Problem description:
The pictures are to be left out, and all remaining data is to be transcribed exactly as it appears.

Data section:
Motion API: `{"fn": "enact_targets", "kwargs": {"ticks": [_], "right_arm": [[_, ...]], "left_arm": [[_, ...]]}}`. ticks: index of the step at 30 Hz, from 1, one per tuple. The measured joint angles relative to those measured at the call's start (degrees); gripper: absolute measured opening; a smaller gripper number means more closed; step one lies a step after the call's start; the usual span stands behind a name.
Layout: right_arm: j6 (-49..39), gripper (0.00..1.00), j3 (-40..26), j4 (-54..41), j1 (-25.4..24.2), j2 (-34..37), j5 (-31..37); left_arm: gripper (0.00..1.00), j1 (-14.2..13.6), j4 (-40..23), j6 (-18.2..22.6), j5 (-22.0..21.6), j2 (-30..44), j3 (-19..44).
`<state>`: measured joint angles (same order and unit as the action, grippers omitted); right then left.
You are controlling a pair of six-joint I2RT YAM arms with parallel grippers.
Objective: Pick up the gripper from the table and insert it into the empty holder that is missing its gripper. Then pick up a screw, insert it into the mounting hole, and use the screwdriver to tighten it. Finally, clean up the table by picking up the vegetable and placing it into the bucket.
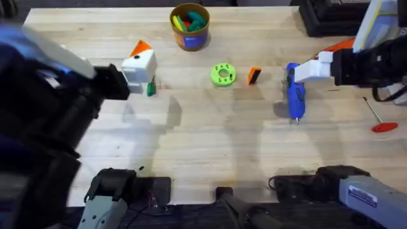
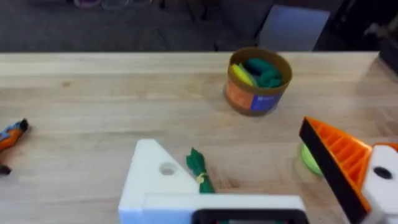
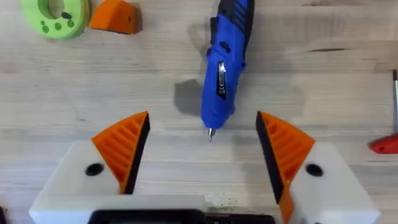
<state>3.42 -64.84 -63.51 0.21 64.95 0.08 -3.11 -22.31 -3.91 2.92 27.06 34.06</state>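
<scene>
We're hovering our right gripper (image 3: pixel 202 146), fingers spread wide and holding nothing, over the screwdriver (image 3: pixel 225 62), probably lining up a grab. The gripper (image 1: pixel 254 76) is lying beside the green disc (image 1: pixel 222 74). Our left gripper (image 2: pixel 252 180), also released, is hanging over the vegetable (image 2: pixel 200 172), bare holder (image 2: pixel 155 177) exposed.

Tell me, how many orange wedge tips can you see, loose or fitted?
4: a loose gripper tip beside the green disc, one on the left tool, two on the right tool. Others may be hidden.

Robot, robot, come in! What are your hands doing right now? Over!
Right hand open over blue screwdriver. Left hand open, one orange tip missing, above green vegetable. Orange tip on table, untouched. Nothing blocking.
</scene>
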Motion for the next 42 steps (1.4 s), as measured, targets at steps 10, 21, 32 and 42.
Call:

Worked solution:
Motion API: `{"fn": "enact_targets", "kwargs": {"ticks": [_], "right_arm": [[_, ...]], "left_arm": [[_, ...]]}}`. ticks: index of the step at 30 Hz, from 1, one per tuple. The measured joint angles relative to those measured at the call's start (degrees); gripper: absolute measured opening; a smaller gripper number means more closed; step one lies a step after the call's start; the usual span stands behind a name.
Layout: right_arm: j6 (-49..39), gripper (0.00..1.00), j3 (-40..26), j4 (-54..41), j1 (-25.4..24.2), j2 (-34..37), j5 (-31..37); left_arm: gripper (0.00..1.00), j1 (-14.2..13.6), j4 (-40..23), j6 (-18.2..22.6), j5 (-22.0..21.6), j2 (-30..44), j3 (-19..44).
`<state>`: measured joint angles (same order and unit as the action, grippers omitted); right then left.
You are controlling a pair of six-joint I2RT YAM arms with parallel grippers.
Objective: Pick up the gripper from the table and insert it into the empty holder that is missing its gripper. Then pick up a screw, insert it into the mounting hole, and use the screwdriver to tighten it. Finally, clean up the table by picking up the vegetable and placing it into the bucket.
<state>3.42 -64.84 -63.51 0.21 64.95 0.08 -3.11 -22.31 -3.91 2.92 27.06 34.06</state>
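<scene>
We're hovering our right gripper (image 3: pixel 202 146), fingers spread wide and holding nothing, over the screwdriver (image 3: pixel 225 62), probably lining up a grab. The gripper (image 1: pixel 254 76) is lying beside the green disc (image 1: pixel 222 74). Our left gripper (image 2: pixel 252 180), also released, is hanging over the vegetable (image 2: pixel 200 172), bare holder (image 2: pixel 155 177) exposed.

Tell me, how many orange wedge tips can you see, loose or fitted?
4: a loose gripper tip beside the green disc, one on the left tool, two on the right tool. Others may be hidden.

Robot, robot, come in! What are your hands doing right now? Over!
Right hand open over blue screwdriver. Left hand open, one orange tip missing, above green vegetable. Orange tip on table, untouched. Nothing blocking.
</scene>
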Motion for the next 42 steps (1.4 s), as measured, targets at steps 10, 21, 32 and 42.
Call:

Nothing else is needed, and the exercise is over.